「本社機能の移転は、人口や市場の大きさ、取引先や海外との関係に起因するものが多く、営業部門や国際関連業務など、東京都内に立地した方が有利である機能が先行して移転する傾向が強い。事実、関西系総合商社や金融機関は60年代以前からすでに東京都内への拠点シフトを開始していた。近年は、広報・IR部門の東京都内への集中が顕著になっている」
いち早く東京へ移った商社
たしかに先の府研究所資料によると、在阪の総合商社は6社すべてが70年段階で複数本社制に移行し終わっていた。オイルショックで低成長となり、減量経営が叫ばれた75~79年において、6社は、総数を減らしつつも東京本社は増やすという従業員配置を行っていたという。さらに78年の調査によると、役員の勤務地比率も74.4%が東京だった。ビジネスの変化に敏感な商社が、先んじて経営の軸足を東京に移したのである。
東京一極集中の理由としては霞が関の存在も大きいようだ。
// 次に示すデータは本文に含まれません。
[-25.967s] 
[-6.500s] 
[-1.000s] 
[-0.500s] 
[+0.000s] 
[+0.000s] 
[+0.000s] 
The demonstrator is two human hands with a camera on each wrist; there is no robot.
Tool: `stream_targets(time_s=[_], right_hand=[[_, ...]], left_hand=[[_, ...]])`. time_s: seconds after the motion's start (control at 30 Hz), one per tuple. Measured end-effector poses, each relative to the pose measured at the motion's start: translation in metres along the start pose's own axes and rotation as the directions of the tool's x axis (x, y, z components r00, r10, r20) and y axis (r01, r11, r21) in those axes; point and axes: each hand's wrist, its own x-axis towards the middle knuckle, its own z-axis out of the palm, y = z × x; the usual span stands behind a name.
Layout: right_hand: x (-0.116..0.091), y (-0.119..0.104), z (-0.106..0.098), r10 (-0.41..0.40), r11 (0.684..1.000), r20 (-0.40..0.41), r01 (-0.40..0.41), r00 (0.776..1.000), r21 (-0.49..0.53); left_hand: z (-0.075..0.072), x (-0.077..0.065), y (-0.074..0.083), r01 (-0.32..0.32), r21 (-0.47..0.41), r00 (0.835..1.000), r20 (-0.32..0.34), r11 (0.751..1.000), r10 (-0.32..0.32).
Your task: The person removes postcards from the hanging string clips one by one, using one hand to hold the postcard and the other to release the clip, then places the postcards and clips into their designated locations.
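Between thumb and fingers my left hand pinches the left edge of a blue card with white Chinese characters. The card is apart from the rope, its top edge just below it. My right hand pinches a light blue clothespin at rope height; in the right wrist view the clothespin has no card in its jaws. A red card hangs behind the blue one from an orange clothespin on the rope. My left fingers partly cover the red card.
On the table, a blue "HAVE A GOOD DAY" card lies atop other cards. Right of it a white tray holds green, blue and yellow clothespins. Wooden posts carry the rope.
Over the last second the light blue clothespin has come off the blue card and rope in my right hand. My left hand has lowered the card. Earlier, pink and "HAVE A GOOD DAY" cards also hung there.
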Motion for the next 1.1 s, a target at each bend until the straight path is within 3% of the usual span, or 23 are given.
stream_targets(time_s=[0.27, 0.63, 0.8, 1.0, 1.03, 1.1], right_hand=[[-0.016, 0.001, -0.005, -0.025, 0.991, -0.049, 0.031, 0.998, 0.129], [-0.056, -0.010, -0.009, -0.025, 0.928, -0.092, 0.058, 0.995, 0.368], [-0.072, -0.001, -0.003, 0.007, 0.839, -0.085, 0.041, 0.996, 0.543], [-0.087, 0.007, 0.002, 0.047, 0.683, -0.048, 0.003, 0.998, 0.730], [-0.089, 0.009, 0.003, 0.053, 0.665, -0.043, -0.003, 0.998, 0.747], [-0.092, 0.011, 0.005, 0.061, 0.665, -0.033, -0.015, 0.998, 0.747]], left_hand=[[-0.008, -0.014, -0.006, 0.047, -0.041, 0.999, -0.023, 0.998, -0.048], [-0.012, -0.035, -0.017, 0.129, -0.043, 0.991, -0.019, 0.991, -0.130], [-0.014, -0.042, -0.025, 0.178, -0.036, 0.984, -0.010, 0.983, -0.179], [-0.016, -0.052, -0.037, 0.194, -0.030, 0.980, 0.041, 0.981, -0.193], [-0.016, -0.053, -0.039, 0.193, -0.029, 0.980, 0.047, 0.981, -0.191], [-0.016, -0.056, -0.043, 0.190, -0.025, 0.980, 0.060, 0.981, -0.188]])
大阪の中小企業に詳しい関西大学名誉教授・大西正曹氏は、「高度経済成長期に国を挙げて重厚長大産業を育成していった結果、産業界に対して多くの規制がなされた。官庁の許認可を得るには霞が関に日参する必要があるため東京に本社機能を置いたほうがよかった。また、業界動向の情報収集がしやすい」と指摘する。
この時代、日本の産業構造は大きく変化していた。60年代の高度成長に翳りが生じ、70年代は一転して低成長。オイルショックを契機に産業界は急激な生産調整を迫られ、世論は環境問題に注目していた。対外的には激しい貿易摩擦が発生し、85年のプラザ合意につながっていく。いわば日本が途上国から先進国の仲間入りを果たしていく時代。低賃金という武器を失い、生産性の向上を迫られるなかで、東京への一極集中は企業にとってごく自然な選択だったのである。
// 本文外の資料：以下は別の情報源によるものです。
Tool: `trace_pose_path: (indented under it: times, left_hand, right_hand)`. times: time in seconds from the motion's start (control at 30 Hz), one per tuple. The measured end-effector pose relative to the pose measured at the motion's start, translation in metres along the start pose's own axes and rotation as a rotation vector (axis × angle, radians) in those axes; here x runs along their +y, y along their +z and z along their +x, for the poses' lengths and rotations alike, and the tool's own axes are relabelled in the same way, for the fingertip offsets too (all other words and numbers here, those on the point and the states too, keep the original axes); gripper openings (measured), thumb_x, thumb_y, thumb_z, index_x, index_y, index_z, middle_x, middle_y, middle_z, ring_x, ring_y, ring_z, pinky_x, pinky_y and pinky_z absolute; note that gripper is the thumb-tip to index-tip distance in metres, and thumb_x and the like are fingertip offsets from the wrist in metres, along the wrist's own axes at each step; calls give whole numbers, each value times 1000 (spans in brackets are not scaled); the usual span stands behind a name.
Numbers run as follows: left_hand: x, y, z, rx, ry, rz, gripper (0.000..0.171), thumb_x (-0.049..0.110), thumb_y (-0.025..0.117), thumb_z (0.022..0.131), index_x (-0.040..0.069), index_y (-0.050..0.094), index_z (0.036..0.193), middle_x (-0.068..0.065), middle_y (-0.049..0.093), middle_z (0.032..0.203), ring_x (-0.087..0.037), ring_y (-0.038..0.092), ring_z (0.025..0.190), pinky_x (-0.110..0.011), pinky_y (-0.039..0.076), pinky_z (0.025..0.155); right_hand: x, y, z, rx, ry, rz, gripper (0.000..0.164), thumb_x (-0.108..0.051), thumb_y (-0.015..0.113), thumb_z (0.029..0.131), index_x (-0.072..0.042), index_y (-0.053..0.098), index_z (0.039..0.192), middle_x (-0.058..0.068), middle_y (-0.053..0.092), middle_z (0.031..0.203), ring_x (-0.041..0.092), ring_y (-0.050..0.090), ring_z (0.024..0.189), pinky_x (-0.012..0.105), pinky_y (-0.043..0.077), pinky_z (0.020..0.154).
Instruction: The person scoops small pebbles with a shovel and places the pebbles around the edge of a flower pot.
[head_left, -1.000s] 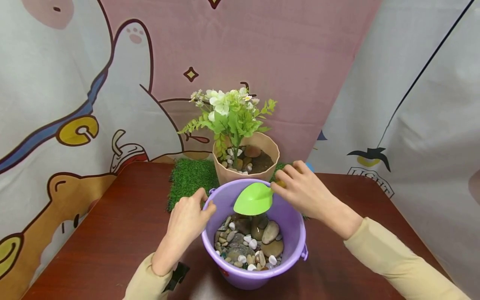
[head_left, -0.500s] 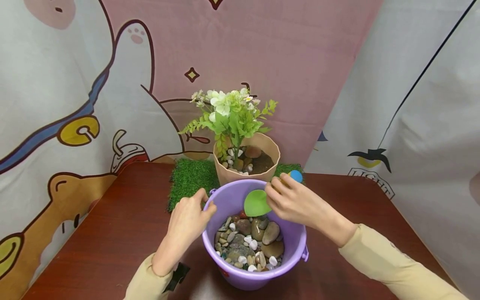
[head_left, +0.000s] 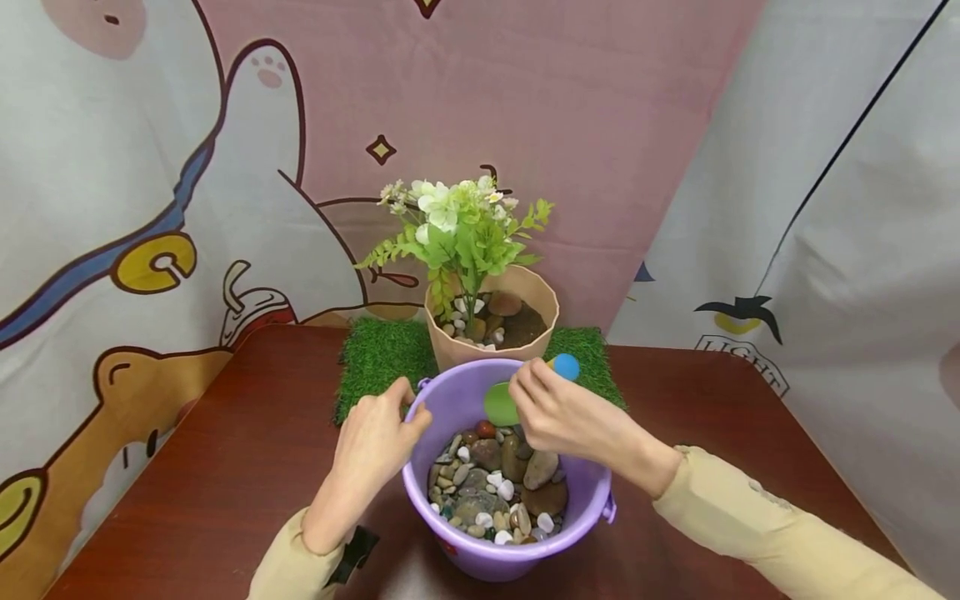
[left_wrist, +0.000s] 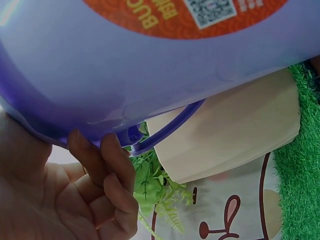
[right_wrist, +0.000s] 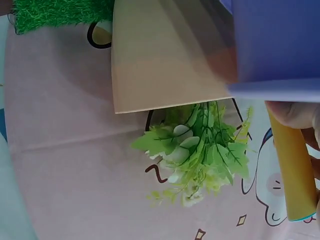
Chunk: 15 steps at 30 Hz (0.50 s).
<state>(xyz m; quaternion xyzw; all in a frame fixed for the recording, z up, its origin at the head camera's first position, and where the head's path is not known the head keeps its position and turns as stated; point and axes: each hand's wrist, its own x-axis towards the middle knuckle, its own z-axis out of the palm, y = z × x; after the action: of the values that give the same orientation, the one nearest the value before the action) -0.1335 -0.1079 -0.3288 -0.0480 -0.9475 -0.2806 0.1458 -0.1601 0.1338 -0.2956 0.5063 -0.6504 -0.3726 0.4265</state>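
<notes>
A purple bucket [head_left: 510, 552] stands on the table with several pebbles [head_left: 487, 483] of mixed size and colour in it. My left hand [head_left: 375, 437] pinches its left rim between thumb and fingers; in the left wrist view the fingers [left_wrist: 117, 165] curl at the rim beside the bucket's handle. Over the bucket's right side, my right hand [head_left: 562, 417] grips a toy shovel by its yellow handle [right_wrist: 292, 170], which ends in a blue tip [head_left: 566, 367]. The shovel's green blade [head_left: 500, 405] hangs inside the bucket, above the stones, partly hidden by my fingers.
Right behind the bucket is a beige flowerpot [head_left: 487, 357] with artificial flowers [head_left: 465, 221], soil and stones. It stands on a green turf mat [head_left: 386, 354]. The brown table [head_left: 225, 467] backs onto a printed cloth [head_left: 585, 125].
My right hand has moved left and slightly down with the shovel, lowering the blade further into the bucket and tilting it. My left hand stays on the rim.
</notes>
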Motion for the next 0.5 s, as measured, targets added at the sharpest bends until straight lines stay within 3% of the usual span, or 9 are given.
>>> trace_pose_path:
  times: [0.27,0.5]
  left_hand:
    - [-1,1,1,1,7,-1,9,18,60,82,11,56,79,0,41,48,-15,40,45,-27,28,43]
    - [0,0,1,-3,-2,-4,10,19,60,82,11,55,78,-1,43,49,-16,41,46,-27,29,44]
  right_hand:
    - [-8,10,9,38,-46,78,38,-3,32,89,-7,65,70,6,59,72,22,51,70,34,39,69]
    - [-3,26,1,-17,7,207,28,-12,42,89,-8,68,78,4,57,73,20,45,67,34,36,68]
60年代の商社の本社移転から、この構造変化を予測するのはさすがに困難かもしれない。しかし、もっとわかりやすい変化が現れた指標がある。それは、人口統計である。
74年を境に、大阪圏からの人口転出が始まったのだ。現在まで続いているような持続的な傾向であり、かつ、東京圏や名古屋圏とは異なる明瞭な動きである。その主要因は就業者の転出だから、産業構造のあり方に早急にメスをいれなければ、域内経済の沈滞は免れないと判断できたように思われる。
しかし、大阪がとった対応は、このような変化を適切に汲み取ったものではなかった。
まず挙げられるのは、1964年に制定された工場等制限法への対応だ。都市部への産業・人口の過度の集中を防ぎ、都市環境の改善を目的に、首都圏と近畿圏で、原則1000平方メートル以上の工場の新設が制限されるという内容だ。その後、72年には工業の集積度が高い地域から低い地域への移転を促す工業再配置促進法、73年には工場を新設・増設する際、都道府県知事へ事前に届け出ることを義務づけた工場立地法が立て続けに制定された。これらは総称して「工場三法」と呼ばれる。
衰退の契機となった工業への強い規制
もちろん、その背景には公害問題があった。高度経済成長期、東京都や大阪府などの都市部では、産業と人口が過度に集中していたことに加えて、公害が深刻化していた。